Within the listing below, please show every line carrying the string "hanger".

^^^^^^^^

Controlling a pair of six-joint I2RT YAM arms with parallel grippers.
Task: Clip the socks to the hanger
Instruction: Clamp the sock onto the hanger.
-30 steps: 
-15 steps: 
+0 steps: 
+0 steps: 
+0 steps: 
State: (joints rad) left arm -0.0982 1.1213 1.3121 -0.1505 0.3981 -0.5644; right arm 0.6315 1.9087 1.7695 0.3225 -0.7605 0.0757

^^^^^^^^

* SOLUTION TO THIS PROBLEM *
Task: Clip the socks to the hanger
Instruction: Clamp the sock onto the hanger.

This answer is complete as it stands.